> [INFORMATION SHOWN]
=== Begin Enclosure ===
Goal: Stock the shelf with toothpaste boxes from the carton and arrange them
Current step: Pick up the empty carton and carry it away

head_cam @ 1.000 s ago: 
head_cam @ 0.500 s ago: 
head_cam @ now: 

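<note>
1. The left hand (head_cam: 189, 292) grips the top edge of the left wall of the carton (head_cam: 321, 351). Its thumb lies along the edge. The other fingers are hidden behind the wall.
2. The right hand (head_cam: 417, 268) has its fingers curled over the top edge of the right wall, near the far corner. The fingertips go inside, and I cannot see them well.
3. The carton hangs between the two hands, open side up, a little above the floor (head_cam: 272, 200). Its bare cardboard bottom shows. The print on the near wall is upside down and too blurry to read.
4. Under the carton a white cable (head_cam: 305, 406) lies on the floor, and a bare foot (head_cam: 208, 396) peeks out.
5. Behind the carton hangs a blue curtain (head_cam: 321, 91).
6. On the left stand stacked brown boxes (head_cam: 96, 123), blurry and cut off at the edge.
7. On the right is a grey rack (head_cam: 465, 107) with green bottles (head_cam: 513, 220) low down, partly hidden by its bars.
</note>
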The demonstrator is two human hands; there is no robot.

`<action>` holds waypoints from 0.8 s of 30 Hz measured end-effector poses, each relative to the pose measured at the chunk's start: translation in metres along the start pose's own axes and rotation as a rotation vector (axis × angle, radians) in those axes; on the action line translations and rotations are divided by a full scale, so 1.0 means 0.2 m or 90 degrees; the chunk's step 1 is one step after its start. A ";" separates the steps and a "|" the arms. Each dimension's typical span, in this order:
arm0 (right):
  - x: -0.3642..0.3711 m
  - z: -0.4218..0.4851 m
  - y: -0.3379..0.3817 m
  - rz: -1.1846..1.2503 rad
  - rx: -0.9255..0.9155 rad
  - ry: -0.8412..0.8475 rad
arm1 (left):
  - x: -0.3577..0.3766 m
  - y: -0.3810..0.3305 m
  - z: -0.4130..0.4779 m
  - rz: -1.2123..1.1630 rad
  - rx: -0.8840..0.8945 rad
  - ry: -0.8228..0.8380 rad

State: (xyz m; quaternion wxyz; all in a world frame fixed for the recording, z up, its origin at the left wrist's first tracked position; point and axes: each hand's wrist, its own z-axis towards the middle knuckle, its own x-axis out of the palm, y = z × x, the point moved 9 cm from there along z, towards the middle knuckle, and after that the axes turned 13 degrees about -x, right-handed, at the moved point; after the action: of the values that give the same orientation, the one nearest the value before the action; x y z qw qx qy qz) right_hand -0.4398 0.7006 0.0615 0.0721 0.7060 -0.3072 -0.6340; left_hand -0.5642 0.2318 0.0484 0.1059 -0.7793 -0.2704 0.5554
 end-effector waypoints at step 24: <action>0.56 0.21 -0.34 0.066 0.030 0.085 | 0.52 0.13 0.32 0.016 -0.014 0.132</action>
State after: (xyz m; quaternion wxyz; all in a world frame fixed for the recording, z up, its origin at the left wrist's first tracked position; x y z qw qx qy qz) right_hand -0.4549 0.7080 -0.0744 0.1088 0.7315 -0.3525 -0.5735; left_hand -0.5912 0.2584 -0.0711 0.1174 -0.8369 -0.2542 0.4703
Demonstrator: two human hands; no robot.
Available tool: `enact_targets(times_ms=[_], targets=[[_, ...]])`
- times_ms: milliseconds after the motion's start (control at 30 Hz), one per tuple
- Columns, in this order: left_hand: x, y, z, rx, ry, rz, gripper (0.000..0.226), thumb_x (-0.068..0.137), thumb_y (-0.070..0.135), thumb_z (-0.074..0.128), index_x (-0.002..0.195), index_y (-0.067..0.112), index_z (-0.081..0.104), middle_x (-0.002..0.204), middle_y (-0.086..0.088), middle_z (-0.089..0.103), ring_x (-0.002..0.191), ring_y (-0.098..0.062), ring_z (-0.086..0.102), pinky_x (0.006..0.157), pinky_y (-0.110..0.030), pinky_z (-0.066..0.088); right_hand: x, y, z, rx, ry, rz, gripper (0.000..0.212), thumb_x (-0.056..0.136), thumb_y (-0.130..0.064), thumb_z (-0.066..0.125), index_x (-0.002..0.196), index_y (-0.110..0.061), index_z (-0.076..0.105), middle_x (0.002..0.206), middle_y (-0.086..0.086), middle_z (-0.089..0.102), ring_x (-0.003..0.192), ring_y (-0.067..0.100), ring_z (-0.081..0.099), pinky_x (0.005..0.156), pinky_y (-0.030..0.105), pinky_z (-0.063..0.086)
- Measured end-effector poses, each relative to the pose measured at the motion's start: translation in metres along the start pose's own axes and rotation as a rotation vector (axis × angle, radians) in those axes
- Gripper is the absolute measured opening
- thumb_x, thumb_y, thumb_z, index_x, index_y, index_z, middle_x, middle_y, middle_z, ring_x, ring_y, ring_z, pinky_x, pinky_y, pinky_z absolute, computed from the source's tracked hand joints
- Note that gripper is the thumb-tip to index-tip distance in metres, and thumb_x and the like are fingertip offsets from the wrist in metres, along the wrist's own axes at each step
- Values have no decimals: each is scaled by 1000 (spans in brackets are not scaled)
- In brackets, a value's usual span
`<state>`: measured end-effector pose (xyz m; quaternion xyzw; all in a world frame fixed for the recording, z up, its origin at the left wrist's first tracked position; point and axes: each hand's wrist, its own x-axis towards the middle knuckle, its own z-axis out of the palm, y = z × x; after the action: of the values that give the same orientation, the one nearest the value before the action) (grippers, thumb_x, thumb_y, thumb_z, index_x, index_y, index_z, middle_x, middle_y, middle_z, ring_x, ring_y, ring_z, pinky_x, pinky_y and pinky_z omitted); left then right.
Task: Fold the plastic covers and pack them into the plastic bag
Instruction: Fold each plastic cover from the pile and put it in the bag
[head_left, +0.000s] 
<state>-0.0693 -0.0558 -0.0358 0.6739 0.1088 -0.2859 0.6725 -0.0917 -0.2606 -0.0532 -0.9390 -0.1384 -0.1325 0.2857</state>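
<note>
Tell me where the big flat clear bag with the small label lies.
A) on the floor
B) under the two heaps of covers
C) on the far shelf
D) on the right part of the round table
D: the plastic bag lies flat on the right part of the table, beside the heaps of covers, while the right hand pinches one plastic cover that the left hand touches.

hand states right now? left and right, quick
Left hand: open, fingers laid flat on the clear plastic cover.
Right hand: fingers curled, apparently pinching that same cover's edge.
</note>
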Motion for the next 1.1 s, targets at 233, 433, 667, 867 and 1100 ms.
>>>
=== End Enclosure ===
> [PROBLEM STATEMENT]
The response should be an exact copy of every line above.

> [ANSWER SECTION]
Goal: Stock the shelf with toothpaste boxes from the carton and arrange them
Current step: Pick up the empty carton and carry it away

head_cam @ 1.000 s ago: 
head_cam @ 0.500 s ago: 
head_cam @ now: 

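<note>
1. The left hand (head_cam: 189, 292) grips the top edge of the left wall of the carton (head_cam: 321, 351). Its thumb lies along the edge. The other fingers are hidden behind the wall.
2. The right hand (head_cam: 417, 268) has its fingers curled over the top edge of the right wall, near the far corner. The fingertips go inside, and I cannot see them well.
3. The carton hangs between the two hands, open side up, a little above the floor (head_cam: 272, 200). Its bare cardboard bottom shows. The print on the near wall is upside down and too blurry to read.
4. Under the carton a white cable (head_cam: 305, 406) lies on the floor, and a bare foot (head_cam: 208, 396) peeks out.
5. Behind the carton hangs a blue curtain (head_cam: 321, 91).
6. On the left stand stacked brown boxes (head_cam: 96, 123), blurry and cut off at the edge.
7. On the right is a grey rack (head_cam: 465, 107) with green bottles (head_cam: 513, 220) low down, partly hidden by its bars.
</note>
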The demonstrator is two human hands; there is no robot.

`<action>` holds waypoints from 0.8 s of 30 Hz measured end-effector poses, each relative to the pose measured at the chunk's start: translation in metres along the start pose's own axes and rotation as a rotation vector (axis × angle, radians) in those axes; on the action line translations and rotations are divided by a full scale, so 1.0 means 0.2 m or 90 degrees; the chunk's step 1 is one step after its start. A ";" separates the steps and a "|" the arms. Each dimension's typical span, in this order:
arm0 (right):
  - x: -0.3642..0.3711 m
  - z: -0.4218..0.4851 m
  - y: -0.3379..0.3817 m
  - rz: -1.1846..1.2503 rad
  - rx: -0.9255..0.9155 rad
  - ry: -0.8412..0.8475 rad
arm1 (left):
  - x: -0.3577..0.3766 m
  - y: -0.3810..0.3305 m
  - z: -0.4130..0.4779 m
  - rz: -1.2123..1.1630 rad
  - rx: -0.8840..0.8945 rad
  - ry: -0.8228..0.8380 rad

State: (xyz m; quaternion wxyz; all in a world frame fixed for the recording, z up, its origin at the left wrist's first tracked position; point and axes: each hand's wrist, its own z-axis towards the middle knuckle, its own x-axis out of the palm, y = z × x, the point moved 9 cm from there along z, towards the middle knuckle, and after that the axes turned 13 degrees about -x, right-handed, at the moved point; after the action: of the values that give the same orientation, the one nearest the value before the action; x y z qw qx qy qz) right_hand -0.4398 0.7006 0.0615 0.0721 0.7060 -0.3072 -0.6340; left_hand -0.5642 0.2318 0.0484 0.1059 -0.7793 -0.2704 0.5554
 end-effector waypoints at step 24: <action>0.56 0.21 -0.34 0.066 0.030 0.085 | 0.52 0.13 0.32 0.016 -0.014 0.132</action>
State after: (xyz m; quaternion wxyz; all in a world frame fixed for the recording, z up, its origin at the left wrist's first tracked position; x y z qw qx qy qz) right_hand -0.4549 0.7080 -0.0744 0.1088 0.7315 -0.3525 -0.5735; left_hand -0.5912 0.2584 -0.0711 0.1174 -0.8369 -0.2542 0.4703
Demonstrator: two human hands; no robot.
Available tool: `enact_targets(times_ms=[_], targets=[[_, ...]])`
- times_ms: milliseconds after the motion's start (control at 30 Hz), one per tuple
- Columns, in this order: left_hand: x, y, z, rx, ry, rz, gripper (0.000..0.226), thumb_x (-0.068..0.137), thumb_y (-0.070..0.135), thumb_z (-0.074..0.128), index_x (-0.002..0.195), index_y (-0.067..0.112), index_z (-0.081..0.104), middle_x (-0.002..0.204), middle_y (-0.086..0.088), middle_z (-0.089..0.103), ring_x (-0.002..0.191), ring_y (-0.098..0.062), ring_z (-0.086..0.102), pinky_x (0.006..0.157), pinky_y (-0.110..0.030), pinky_z (-0.066..0.088); right_hand: x, y, z, rx, ry, rz, gripper (0.000..0.212), thumb_x (-0.056..0.136), thumb_y (-0.130..0.064), thumb_z (-0.066..0.125), index_x (-0.002..0.196), index_y (-0.110..0.061), index_z (-0.076..0.105), middle_x (0.002..0.206), middle_y (-0.086..0.086), middle_z (-0.089..0.102), ring_x (-0.003..0.192), ring_y (-0.067..0.100), ring_z (-0.081..0.099), pinky_x (0.005..0.156), pinky_y (-0.030..0.105), pinky_z (-0.063..0.086)
- Measured end-effector poses, each relative to the pose measured at the motion's start: translation in metres along the start pose's own axes and rotation as a rotation vector (axis × angle, radians) in those axes
- Gripper is the absolute measured opening
- thumb_x, thumb_y, thumb_z, index_x, index_y, index_z, middle_x, middle_y, middle_z, ring_x, ring_y, ring_z, pinky_x, pinky_y, pinky_z absolute, computed from the source's tracked hand joints
- Note that gripper is the thumb-tip to index-tip distance in metres, and thumb_x and the like are fingertip offsets from the wrist in metres, along the wrist's own axes at each step
- Values have no decimals: each is scaled by 1000 (spans in brackets are not scaled)
- In brackets, a value's usual span
`<state>`: measured end-effector pose (xyz m; quaternion xyzw; all in a world frame fixed for the recording, z up, its origin at the left wrist's first tracked position; point and axes: each hand's wrist, its own x-axis towards the middle knuckle, its own z-axis out of the palm, y = z × x; after the action: of the values that give the same orientation, the one nearest the value before the action) (grippers, thumb_x, thumb_y, thumb_z, index_x, index_y, index_z, middle_x, middle_y, middle_z, ring_x, ring_y, ring_z, pinky_x, pinky_y and pinky_z omitted); left then right.
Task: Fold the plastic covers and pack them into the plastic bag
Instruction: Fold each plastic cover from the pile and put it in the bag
[head_left, +0.000s] 
<state>-0.0693 -0.0558 -0.0358 0.6739 0.1088 -0.2859 0.6725 -0.0917 -0.2606 -0.0532 -0.9390 -0.1384 -0.1325 0.2857</state>
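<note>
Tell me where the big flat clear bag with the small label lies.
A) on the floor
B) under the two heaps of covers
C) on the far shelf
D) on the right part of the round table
D: the plastic bag lies flat on the right part of the table, beside the heaps of covers, while the right hand pinches one plastic cover that the left hand touches.

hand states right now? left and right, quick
Left hand: open, fingers laid flat on the clear plastic cover.
Right hand: fingers curled, apparently pinching that same cover's edge.
</note>
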Motion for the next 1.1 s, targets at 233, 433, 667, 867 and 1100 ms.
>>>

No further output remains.